И скоро наш герой оказался в загранкомандировке, в казармах города Хагенов. Его облачили в элегантную униформу пилота люфтваффе. Было ли на сей счет какое-либо соглашение между властями Германии и СССР или это входило в плановую стажировку – Братко не знал, он стал, как и другие новички-иностранцы, летать. В новичках ходили несколько славян. Один представился болгарином, другой – словаком, третий – хорватом. С хорватом Братко быстро побратался, а болгарин и словак вели себя, как бандиты и циники. Немецкие пилоты подонков презирали. Как-то в разговоре с инструктором Братко похвалил болгарина за хороший немецкий язык. Немец хмуро произнес: «Неумный трепач».
– Но летает он прилично, – заметил Братко.
Немец поморщился.
Гавриил не стал возражать – неэтично. Инструктору виднее, какова кому цена.
Этот немец, капитан Йеп, немного знал русский язык. Братко слышал, что жена у него эмигрантка из России.

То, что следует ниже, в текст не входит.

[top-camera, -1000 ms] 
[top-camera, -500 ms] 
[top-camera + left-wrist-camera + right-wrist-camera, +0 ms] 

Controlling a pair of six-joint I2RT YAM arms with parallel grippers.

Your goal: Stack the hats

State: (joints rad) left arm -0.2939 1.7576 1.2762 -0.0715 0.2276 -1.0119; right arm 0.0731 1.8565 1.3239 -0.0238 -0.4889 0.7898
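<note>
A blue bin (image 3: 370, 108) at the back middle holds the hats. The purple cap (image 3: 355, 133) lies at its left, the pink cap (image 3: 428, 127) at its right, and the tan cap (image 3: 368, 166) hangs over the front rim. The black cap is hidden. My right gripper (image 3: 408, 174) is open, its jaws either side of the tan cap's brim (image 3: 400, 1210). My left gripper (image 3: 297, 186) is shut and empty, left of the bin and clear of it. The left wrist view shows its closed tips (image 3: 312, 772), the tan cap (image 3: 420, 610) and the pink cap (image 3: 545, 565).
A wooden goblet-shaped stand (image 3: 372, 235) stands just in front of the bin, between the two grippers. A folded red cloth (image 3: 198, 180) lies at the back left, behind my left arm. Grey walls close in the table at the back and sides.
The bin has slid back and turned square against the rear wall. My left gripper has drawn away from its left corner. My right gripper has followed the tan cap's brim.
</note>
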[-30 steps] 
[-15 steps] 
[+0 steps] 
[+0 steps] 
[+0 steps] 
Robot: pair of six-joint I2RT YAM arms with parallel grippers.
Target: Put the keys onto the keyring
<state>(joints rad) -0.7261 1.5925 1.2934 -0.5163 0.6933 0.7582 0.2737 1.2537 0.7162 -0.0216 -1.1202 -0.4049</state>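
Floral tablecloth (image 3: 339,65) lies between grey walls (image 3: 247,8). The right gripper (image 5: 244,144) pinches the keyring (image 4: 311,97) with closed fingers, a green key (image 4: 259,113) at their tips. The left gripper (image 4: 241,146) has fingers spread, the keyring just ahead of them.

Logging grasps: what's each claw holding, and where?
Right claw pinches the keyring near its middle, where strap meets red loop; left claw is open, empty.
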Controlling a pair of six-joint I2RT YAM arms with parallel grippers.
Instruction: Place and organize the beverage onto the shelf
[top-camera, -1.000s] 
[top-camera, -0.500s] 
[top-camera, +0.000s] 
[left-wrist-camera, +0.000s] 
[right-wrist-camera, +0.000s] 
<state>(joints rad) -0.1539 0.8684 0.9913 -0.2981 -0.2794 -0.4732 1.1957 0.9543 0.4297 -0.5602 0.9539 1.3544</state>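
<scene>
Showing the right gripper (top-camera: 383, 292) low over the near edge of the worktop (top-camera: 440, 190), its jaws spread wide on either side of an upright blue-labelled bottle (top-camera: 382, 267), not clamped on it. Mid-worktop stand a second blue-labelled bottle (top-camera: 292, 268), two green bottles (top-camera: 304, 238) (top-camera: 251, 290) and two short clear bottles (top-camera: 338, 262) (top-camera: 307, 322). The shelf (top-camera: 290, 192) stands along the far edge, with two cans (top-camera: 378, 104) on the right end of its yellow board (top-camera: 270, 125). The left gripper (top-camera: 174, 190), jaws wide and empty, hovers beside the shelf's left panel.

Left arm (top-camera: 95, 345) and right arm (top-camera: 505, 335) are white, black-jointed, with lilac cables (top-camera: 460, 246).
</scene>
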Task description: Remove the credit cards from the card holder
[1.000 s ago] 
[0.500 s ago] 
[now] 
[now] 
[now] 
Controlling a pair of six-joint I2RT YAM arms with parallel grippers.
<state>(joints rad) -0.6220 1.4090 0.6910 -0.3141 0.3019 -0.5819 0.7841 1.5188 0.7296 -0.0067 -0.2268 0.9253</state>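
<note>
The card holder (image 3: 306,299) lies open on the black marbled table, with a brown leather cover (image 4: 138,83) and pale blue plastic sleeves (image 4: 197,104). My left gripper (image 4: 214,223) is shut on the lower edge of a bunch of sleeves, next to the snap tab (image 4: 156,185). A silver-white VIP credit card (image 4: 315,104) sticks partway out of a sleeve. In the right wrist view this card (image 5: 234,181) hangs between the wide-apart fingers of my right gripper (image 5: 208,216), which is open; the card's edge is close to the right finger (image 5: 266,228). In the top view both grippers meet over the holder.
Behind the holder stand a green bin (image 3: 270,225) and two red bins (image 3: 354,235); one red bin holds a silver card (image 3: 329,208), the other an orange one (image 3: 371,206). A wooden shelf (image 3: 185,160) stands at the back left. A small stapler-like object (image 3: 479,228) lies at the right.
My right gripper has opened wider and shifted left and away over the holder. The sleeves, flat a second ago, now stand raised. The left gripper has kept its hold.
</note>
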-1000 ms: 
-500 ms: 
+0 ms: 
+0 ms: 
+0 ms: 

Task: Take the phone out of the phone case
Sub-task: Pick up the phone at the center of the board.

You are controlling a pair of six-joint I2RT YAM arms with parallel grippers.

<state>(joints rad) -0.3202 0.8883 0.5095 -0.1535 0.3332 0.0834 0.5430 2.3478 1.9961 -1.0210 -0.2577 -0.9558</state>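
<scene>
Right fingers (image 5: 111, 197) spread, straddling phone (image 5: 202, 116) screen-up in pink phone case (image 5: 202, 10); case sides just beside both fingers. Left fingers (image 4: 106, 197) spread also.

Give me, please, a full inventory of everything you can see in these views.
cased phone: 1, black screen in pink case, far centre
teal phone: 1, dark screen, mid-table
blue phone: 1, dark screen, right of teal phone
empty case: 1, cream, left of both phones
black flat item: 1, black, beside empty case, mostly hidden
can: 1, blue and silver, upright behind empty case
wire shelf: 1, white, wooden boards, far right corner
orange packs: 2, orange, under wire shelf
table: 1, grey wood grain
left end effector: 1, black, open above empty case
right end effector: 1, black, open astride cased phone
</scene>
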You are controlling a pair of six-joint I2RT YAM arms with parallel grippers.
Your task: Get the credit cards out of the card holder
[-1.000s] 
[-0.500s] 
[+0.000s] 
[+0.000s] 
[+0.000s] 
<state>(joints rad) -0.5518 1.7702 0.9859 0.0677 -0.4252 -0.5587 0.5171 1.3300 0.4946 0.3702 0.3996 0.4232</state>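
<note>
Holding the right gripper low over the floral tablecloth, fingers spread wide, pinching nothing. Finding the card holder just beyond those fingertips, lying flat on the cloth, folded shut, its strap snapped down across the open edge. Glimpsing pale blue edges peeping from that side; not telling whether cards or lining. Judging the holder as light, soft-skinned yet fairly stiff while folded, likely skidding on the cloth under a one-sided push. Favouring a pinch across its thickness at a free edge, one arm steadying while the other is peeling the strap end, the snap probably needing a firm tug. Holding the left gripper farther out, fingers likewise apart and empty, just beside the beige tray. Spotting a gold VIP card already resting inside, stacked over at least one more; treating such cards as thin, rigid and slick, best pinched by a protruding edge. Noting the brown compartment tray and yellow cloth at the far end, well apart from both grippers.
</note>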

Братко однажды пытался переброситься с капитаном русскими фразами. Но тот отмахнулся:
– Руссише? Никс ферштейн…
Гавриил принес офицеру извинение. Тот понимающе улыбнулся: «По родине скучаете… Ностальгия – тяжкая ноша».
С этого дня, когда надо было обменяться мнениями, они говорили на английском. О чем они говорили? Гаврюшу волновал предстоящий налет на Лондон. И он однажды, когда они оказались в лесу на прогулке, спросил капитана об этом.